Goal of the exercise
Write each entry out again exactly as it was given.

(Excerpts from a dataset)
------

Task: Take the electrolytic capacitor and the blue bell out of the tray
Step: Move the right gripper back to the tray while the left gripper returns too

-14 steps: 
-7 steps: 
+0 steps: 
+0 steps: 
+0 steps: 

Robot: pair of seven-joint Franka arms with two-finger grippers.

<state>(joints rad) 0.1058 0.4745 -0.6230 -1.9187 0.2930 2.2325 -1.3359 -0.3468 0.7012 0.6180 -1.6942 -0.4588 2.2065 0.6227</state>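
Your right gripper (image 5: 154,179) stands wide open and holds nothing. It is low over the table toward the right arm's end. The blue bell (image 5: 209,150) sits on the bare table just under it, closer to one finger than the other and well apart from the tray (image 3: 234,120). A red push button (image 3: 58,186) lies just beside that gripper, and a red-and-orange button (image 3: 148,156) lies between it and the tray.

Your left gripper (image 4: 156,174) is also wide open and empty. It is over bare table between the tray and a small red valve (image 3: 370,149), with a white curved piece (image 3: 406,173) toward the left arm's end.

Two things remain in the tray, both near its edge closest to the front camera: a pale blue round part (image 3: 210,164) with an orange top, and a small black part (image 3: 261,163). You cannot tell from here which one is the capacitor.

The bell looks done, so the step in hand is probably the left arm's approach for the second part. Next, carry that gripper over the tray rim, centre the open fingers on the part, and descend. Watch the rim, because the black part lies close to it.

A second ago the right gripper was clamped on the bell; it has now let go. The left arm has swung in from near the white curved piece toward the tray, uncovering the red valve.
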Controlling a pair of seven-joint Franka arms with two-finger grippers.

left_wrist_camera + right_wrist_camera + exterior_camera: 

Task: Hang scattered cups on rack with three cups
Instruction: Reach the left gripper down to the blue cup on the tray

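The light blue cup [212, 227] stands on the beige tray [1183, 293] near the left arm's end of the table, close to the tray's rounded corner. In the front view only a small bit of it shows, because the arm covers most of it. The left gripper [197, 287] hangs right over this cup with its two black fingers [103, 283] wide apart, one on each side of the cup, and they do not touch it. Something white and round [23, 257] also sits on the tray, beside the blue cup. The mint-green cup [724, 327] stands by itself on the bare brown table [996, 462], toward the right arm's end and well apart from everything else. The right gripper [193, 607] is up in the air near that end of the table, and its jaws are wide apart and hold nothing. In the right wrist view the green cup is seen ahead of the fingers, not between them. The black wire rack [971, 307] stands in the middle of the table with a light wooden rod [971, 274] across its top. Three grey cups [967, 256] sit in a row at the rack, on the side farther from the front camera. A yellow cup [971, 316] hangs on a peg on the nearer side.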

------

Solution for this task
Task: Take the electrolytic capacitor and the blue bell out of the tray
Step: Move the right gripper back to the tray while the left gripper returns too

-14 steps: 
-7 steps: 
+0 steps: 
+0 steps: 
+0 steps: 

Robot: pair of seven-joint Franka arms with two-finger grippers.

<state>(joints rad) 0.1058 0.4745 -0.6230 -1.9187 0.2930 2.2325 -1.3359 -0.3468 0.7012 0.6180 -1.6942 -0.4588 2.2065 0.6227</state>
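Your right gripper (image 5: 154,179) stands wide open and holds nothing. It is low over the table toward the right arm's end. The blue bell (image 5: 209,150) sits on the bare table just under it, closer to one finger than the other and well apart from the tray (image 3: 234,120). A red push button (image 3: 58,186) lies just beside that gripper, and a red-and-orange button (image 3: 148,156) lies between it and the tray.

Your left gripper (image 4: 156,174) is also wide open and empty. It is over bare table between the tray and a small red valve (image 3: 370,149), with a white curved piece (image 3: 406,173) toward the left arm's end.

Two things remain in the tray, both near its edge closest to the front camera: a pale blue round part (image 3: 210,164) with an orange top, and a small black part (image 3: 261,163). You cannot tell from here which one is the capacitor.

The bell looks done, so the step in hand is probably the left arm's approach for the second part. Next, carry that gripper over the tray rim, centre the open fingers on the part, and descend. Watch the rim, because the black part lies close to it.

A second ago the right gripper was clamped on the bell; it has now let go. The left arm has swung in from near the white curved piece toward the tray, uncovering the red valve.
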Controlling a pair of seven-joint Franka arms with two-finger grippers.

left_wrist_camera + right_wrist_camera + exterior_camera: 

Task: Hang scattered cups on rack with three cups
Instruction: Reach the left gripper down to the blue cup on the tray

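The light blue cup [212, 227] stands on the beige tray [1183, 293] near the left arm's end of the table, close to the tray's rounded corner. In the front view only a small bit of it shows, because the arm covers most of it. The left gripper [197, 287] hangs right over this cup with its two black fingers [103, 283] wide apart, one on each side of the cup, and they do not touch it. Something white and round [23, 257] also sits on the tray, beside the blue cup. The mint-green cup [724, 327] stands by itself on the bare brown table [996, 462], toward the right arm's end and well apart from everything else. The right gripper [193, 607] is up in the air near that end of the table, and its jaws are wide apart and hold nothing. In the right wrist view the green cup is seen ahead of the fingers, not between them. The black wire rack [971, 307] stands in the middle of the table with a light wooden rod [971, 274] across its top. Three grey cups [967, 256] sit in a row at the rack, on the side farther from the front camera. A yellow cup [971, 316] hangs on a peg on the nearer side.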

This finishes the response to the exercise.